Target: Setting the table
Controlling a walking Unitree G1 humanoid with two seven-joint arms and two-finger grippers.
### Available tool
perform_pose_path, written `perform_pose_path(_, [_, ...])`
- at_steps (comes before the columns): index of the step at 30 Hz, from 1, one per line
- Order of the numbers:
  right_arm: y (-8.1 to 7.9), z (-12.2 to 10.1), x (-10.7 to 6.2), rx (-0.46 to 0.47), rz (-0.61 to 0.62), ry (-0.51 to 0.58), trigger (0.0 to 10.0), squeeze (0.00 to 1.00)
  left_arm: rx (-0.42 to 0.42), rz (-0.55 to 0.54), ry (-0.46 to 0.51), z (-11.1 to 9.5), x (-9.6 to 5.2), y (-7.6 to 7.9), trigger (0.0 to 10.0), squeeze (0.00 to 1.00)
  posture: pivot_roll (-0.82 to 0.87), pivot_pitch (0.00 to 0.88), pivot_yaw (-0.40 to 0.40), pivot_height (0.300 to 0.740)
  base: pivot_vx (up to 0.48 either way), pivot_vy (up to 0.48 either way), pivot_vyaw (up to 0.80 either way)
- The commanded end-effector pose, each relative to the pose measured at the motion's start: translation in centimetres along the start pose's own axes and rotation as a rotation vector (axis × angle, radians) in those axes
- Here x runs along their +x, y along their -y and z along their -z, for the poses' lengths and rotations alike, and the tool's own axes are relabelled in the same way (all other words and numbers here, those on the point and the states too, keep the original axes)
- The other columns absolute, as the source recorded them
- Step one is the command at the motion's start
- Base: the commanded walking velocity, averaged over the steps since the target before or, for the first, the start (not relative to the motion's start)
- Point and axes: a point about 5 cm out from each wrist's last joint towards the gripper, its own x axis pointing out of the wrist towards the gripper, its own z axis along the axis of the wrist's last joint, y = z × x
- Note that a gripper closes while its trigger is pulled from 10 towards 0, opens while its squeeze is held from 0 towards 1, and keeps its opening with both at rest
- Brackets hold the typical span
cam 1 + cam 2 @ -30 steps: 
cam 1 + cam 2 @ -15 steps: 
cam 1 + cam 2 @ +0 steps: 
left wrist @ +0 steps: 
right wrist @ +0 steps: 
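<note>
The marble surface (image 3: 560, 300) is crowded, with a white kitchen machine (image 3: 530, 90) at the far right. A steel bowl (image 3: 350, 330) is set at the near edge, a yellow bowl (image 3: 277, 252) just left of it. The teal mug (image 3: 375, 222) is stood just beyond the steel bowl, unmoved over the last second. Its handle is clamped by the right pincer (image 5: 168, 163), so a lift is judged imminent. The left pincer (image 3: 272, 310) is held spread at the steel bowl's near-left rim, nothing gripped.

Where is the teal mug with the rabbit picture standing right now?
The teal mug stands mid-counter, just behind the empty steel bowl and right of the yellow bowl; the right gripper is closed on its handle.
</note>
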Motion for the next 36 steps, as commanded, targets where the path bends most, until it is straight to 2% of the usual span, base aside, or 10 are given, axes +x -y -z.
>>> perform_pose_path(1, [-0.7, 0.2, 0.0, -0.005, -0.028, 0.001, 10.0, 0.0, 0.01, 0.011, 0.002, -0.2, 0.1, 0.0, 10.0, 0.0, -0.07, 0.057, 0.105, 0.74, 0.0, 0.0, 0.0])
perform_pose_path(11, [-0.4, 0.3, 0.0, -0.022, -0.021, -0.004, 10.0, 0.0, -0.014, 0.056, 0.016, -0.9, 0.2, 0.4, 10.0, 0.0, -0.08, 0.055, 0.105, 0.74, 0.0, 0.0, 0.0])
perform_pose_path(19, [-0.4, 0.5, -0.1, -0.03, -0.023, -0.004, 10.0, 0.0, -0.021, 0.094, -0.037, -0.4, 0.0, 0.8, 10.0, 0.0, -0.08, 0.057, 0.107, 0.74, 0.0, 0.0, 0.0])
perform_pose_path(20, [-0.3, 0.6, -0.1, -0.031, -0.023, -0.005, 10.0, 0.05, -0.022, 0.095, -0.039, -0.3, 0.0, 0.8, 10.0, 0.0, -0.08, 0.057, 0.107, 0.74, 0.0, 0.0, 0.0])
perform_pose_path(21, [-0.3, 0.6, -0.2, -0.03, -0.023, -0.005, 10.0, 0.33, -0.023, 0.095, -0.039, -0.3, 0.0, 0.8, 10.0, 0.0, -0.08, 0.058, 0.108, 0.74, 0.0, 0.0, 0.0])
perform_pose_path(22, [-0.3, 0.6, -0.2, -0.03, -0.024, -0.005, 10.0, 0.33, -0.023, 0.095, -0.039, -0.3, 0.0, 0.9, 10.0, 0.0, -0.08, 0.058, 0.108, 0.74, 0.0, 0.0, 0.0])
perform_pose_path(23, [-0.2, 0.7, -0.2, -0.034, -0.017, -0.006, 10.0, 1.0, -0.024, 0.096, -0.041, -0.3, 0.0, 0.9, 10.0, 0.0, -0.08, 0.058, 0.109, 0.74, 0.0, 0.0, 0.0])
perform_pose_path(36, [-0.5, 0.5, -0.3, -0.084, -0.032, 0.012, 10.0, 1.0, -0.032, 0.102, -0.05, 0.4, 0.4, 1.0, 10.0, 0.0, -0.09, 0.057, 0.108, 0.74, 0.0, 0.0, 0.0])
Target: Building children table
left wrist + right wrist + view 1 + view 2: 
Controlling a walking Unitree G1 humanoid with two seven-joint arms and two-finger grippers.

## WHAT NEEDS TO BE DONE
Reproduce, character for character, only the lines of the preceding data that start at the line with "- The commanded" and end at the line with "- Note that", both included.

## WRITTEN REPLY
- The commanded end-effector pose, each relative to the pose measured at the motion's start: translation in centimetres along the start pose's own axes and rotation as a rotation vector (axis × angle, radians) in those axes
- Here x runs along their +x, y along their -y and z along their -z, for the poses' lengths and rotations alike, and the tool's own axes are relabelled in the same way (all other words and numbers here, those on the point and the states too, keep the original axes)
- The other columns absolute, as the source recorded them
- Step one is the command at the motion's start
- Base: the commanded walking velocity, averaged over the steps since the target before or, for the first, the start (not relative to the motion's start)
- Point and axes: a point about 5 cm out from each wrist's last joint towards the gripper, its own x axis pointing out of the wrist towards the gripper, its own z axis along the axis of the wrist's last joint, y = z × x
- Note that a gripper closes while its trigger is pulled from 10 towards 0, opens while its squeeze is held from 0 towards 1, and keeps its opening with both at rest

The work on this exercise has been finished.